One possible way to make the police department more responsive, Cantrell said to applause, would be to change the city charter to elect a police chief independently instead of making him a political appointment by the mayor.Wednesday morning, though, we read that she's having second thoughts about it now.
“It’s working in our sister parishes. It’s working in other communities across the country,” Cantrell said. “It’s something we do need to be mindful of, and I want to have that conversation as your mayor.”
The idea is just a topic she wants to explore thus far based on ideas from constituents, and would ultimately require a vote by the public to change the structure of city government, Cantrell said. But it would offer one definite advantage of providing autonomy and consistency in the city’s police force that is insulated from the whims of changing mayoral administrations.
“How can we stabilize public safety in our city that’s not tied to a specific leadership style of a mayor?” Cantrell said in an interview after the event.
Even the most law-abiding of residents feel a lack of trust in the police when they call to report problems and it seems like nothing is done, Cantrell said.
“What I’m hearing is that there will be greater accountability. The people will then hold the chief accountable,” Cantrell said. “What people are feeling right now is that we’re not being very honest about our city in terms of its safety.”
Cantrell's campaign turned down a request to interview the councilwoman about her idea. Her spokesman, David Winkler-Schmit, put some distance between the proposal and the candidate, saying Cantrell heard the idea from the community.Oh dear, "we have a crisis." All thoughtful discussion must cease until such time as the "crisis" has passed. If we ever determine what the crisis actually is, that is. One supposes they're saying they're concerned about the "crisis" that is our failing criminal justice system. But, when it comes to police and public safety, policymakers most frequently invoke the word, "crisis," when they mean to short circuit debate over difficult problems and impose authoritarian solutions. It's typically the rhetoric of bullies, autocrats, and, yeah, active political candidates.

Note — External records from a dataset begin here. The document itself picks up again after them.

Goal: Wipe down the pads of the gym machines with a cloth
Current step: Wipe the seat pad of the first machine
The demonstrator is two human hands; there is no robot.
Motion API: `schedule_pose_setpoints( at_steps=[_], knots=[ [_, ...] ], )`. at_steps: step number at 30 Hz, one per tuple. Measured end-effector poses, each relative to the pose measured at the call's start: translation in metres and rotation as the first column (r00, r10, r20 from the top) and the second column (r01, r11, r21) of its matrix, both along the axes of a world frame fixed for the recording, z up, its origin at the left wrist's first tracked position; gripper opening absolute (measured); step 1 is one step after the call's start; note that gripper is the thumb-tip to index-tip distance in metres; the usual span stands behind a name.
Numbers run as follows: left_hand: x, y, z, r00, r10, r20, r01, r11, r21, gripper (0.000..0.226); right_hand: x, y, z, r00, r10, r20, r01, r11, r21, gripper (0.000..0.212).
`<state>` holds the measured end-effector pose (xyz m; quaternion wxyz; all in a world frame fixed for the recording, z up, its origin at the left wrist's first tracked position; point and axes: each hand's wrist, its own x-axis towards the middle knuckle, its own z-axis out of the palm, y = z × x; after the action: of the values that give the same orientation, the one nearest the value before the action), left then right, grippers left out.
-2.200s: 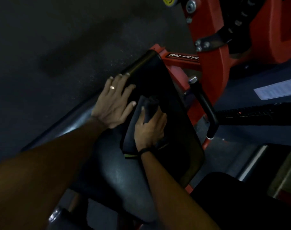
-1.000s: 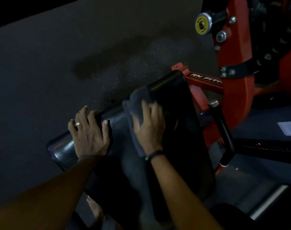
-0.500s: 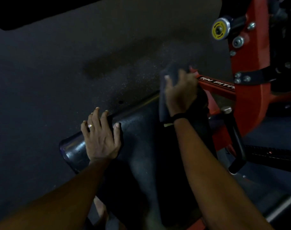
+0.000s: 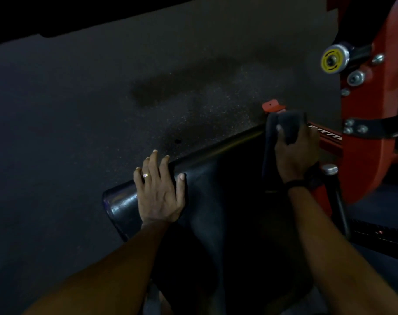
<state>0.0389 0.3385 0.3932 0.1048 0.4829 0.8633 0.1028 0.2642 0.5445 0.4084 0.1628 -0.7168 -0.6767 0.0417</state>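
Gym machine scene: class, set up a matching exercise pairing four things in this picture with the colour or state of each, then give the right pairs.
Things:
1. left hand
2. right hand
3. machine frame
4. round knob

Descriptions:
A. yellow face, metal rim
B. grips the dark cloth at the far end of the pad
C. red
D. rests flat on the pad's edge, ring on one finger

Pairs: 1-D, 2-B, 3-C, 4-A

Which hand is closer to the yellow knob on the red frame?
Right. The right hand grips the cloth at the pad's far end, below-left of the yellow knob; the left hand rests on the pad, much farther left.
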Motion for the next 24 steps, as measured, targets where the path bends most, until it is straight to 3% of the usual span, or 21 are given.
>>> schedule_pose_setpoints(
  at_steps=[6,9,12,16,19,24],
  knots=[
    [-0.001,0.0,0.0,1.0,-0.005,0.021,0.005,0.999,0.039,0.06,-0.045,0.072,0.012,0.951,0.114,0.287,-0.048,0.973,-0.226,0.052],
    [-0.002,-0.001,-0.002,1.0,-0.007,0.026,0.005,0.998,0.055,0.061,-0.067,0.089,0.012,0.883,0.247,0.398,-0.058,0.9,-0.431,0.059],
    [-0.002,-0.001,-0.004,0.999,-0.02,0.038,0.017,0.997,0.076,0.063,-0.086,0.089,0.011,0.82,0.365,0.44,-0.085,0.839,-0.537,0.06],
    [-0.004,-0.001,-0.008,0.999,-0.027,0.042,0.023,0.995,0.095,0.065,-0.12,0.053,0.009,0.81,0.448,0.379,-0.155,0.786,-0.598,0.061],
    [-0.004,-0.001,-0.009,0.998,-0.035,0.043,0.03,0.992,0.119,0.068,-0.149,0.01,0.004,0.796,0.496,0.346,-0.254,0.794,-0.553,0.056],
    [-0.007,-0.005,-0.003,0.993,-0.064,0.102,0.034,0.961,0.274,0.08,-0.18,-0.031,0.002,0.768,0.509,0.388,-0.279,0.812,-0.513,0.054]
  ],
)
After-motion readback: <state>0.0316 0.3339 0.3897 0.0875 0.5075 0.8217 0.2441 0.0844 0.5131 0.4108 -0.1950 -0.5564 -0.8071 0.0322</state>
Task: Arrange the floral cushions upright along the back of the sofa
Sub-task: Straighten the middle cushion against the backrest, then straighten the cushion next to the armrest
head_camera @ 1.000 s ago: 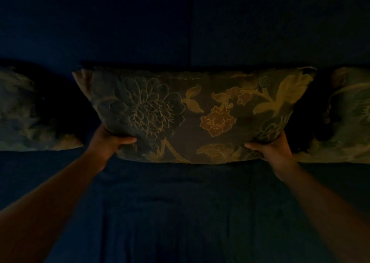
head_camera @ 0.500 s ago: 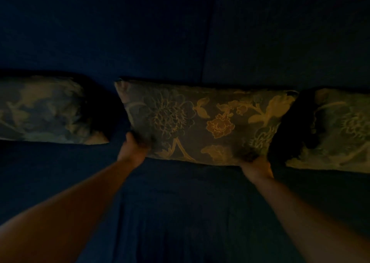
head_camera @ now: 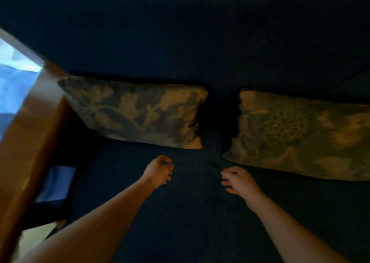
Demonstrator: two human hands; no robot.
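Observation:
Two floral cushions stand upright against the dark blue sofa back. The left cushion leans near the sofa's wooden arm. The middle cushion with a big chrysanthemum print runs off the right edge. Both my hands hover over the blue seat in front of the gap between them. My left hand is loosely curled and holds nothing. My right hand has its fingers apart and is empty, close to the middle cushion's lower left corner. The scene is dim and blurred.
A brown wooden sofa arm slants along the left edge, with a bright window or screen beyond it. Pale floor shows at the lower left.
Both hands have let go of the middle cushion and drawn back over the seat. The view has swung left, bringing the left cushion and the wooden arm into sight.

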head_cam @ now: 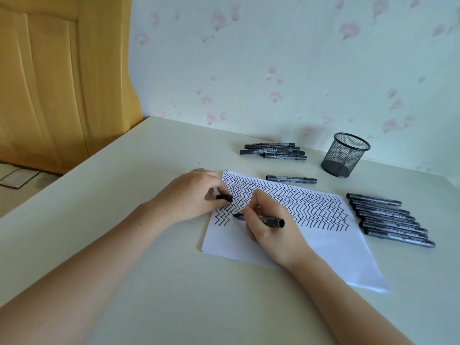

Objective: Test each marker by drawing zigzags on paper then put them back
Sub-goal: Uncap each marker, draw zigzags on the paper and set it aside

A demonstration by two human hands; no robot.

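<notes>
— What is hidden or hard to make out?

— The tip of the marker is partly covered by the fingers of the right hand, by which the barrel is pinched; whether the paper is touched by the tip cannot be told. A black cap is pinched by the left hand at the paper's left edge. The print on the marker barrels is too small to be read.

— And the edges, the open room?

— Bare paper is left below the zigzags. A row of markers is laid just right of the paper, a single marker beside its far edge, a pile of markers farther back, and a mesh cup near the wall. Wide bare tabletop is seen around the forearms; its left edge runs diagonally.
</notes>
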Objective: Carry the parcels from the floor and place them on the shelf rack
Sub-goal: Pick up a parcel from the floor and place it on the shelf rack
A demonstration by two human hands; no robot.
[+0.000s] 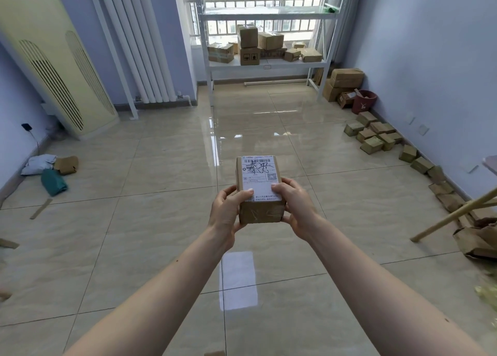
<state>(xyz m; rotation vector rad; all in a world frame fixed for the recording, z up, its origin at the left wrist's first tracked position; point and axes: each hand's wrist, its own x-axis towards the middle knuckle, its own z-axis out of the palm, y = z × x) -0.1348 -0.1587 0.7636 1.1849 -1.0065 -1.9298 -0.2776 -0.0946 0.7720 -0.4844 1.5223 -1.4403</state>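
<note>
Both hands, left hand (228,207) and right hand (295,207), clamp the parcel (259,188) at its near end, held above the floor (161,234); the rack (265,63) stands well ahead; the far end overhangs the grip, so it could tip forward and drop.

We note a brown box (260,194) with a white label (259,176) carrying black barcodes and black handwriting. Floor (166,221): glossy beige tile, grey grout lines. Walls (430,46) lilac. Rack (265,63) white, stacked with brown cartons (248,47). Bucket (363,101) maroon. Air conditioner (51,67) cream, with dark slatted vents. Bag (53,182) teal.
</note>
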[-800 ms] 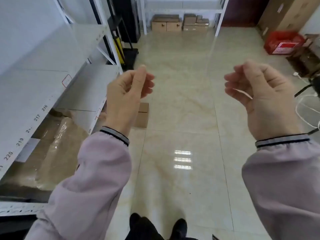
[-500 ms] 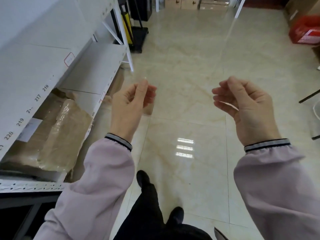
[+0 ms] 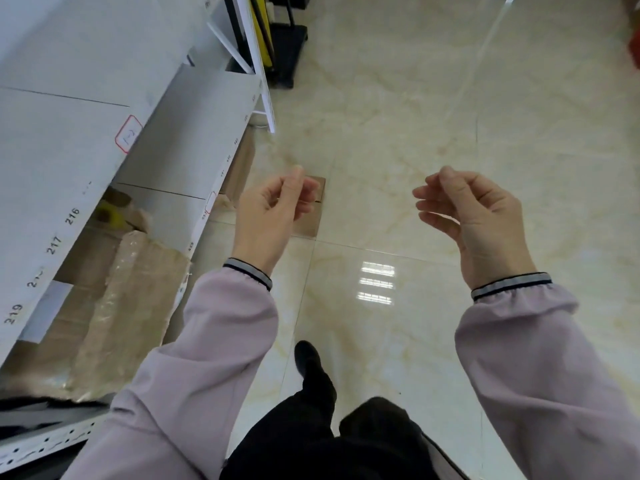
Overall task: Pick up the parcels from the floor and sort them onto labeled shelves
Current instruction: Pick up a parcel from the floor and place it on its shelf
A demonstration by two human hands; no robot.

Asked if she was in favor of it, Winkler-Schmit said, "she did think about it and it's not something she can get behind because we have a crisis."
He added that Cantrell intends to appoint a new police chief if she is elected mayor. The idea of an elected police chief was floated to underscore Cantrell's view that the department needs accountability, he said.
One bully, who happens to be John Georges's business partner, was granted space to publish a special guest column in John Georges's newspaper Tuesday. According to that guy, the crisis is that civil rights are not being violated fast enough to keep the "suspicious characters" off of his lawn. Maybe LaToya doesn't understand "crisis" in quite this way. Or maybe she does. Recall LaToya's aggressive statements in favor of Mitch Landrieu's "proactive" French Quarter surveillance scheme. That plan was announced over six months ago. Has the crisis gone on that long? Maybe it never ends.
That would be convenient for mayoral candidates who don't want to stray too far outside of the conventional narrative. Nobody wants to buck the paranoid trend during a crisis. Otherwise we might have to talk about the "crisis" facing the city's poorest victims of a criminal justice system this lawsuit claims is operating a "debtors' prison."
The lawsuit says that despite longstanding U.S. Supreme Court precedent that the government cannot imprison people just because they are poor, New Orleans officials routinely use jail and threats of jail to collect court debts from thousands of the city's poorest people. The result is an illegal, unconstitutional and unjust modern debtors' prison, the suit claims.Among the officials named as defendants in the suit is Judge Harry Cantrell. He seems nice.
Cantrell routinely refuses to set bail below $2,500, regardless of the facts of a case or a defendant’s ability to pay, the suit claims. In most cases, the judge forces defendants to seek the services of a commercial bail bondsman, which in Orleans Parish charge a non-refundable 12-percent or 13-percent fee on the total bond amount.And, yes, that is LaToya's father in law. Over the next few months, we'll hear more about how unfair it would be for voters to take out any distaste they may have for his behavior on her. But, then again, when they're also being told that "there needs to be accountability" in the midst of a crisis, who knows if they'll have time to stop and parse all that out.
“We don’t go any lower than $2,500 in this court,” Cantrell told one defendant’s attorney. “This court never goes any lower than $2,500,” he said in another case. “I don’t got any lower than $2,500 on my bonds,” he said in yet another. In one instance, he told a lawyer he was going to set bond at $2,500, regardless of what information the lawyer provided.
The suit provides examples of Cantrell threatening to hold defense attorneys in contempt of court for asking that their clients be released on their own recognizance, rather than on financial conditions. In one case, Cantrell pushes back against an attorney’s request by warning that he’ll revoke a previous release order for another of the attorney’s clients.
“Defense counsel is placed in the impossible position of having to weigh her own personal freedom against her obligation to advocate for her client’s constitutional right to a meaningful bail hearing,” the complaint says. “The threat of jail time in retaliation for an attorney’s basic oral advocacy would have a chilling effect on even the most zealous advocate and constitutes a gross abuse of authority.”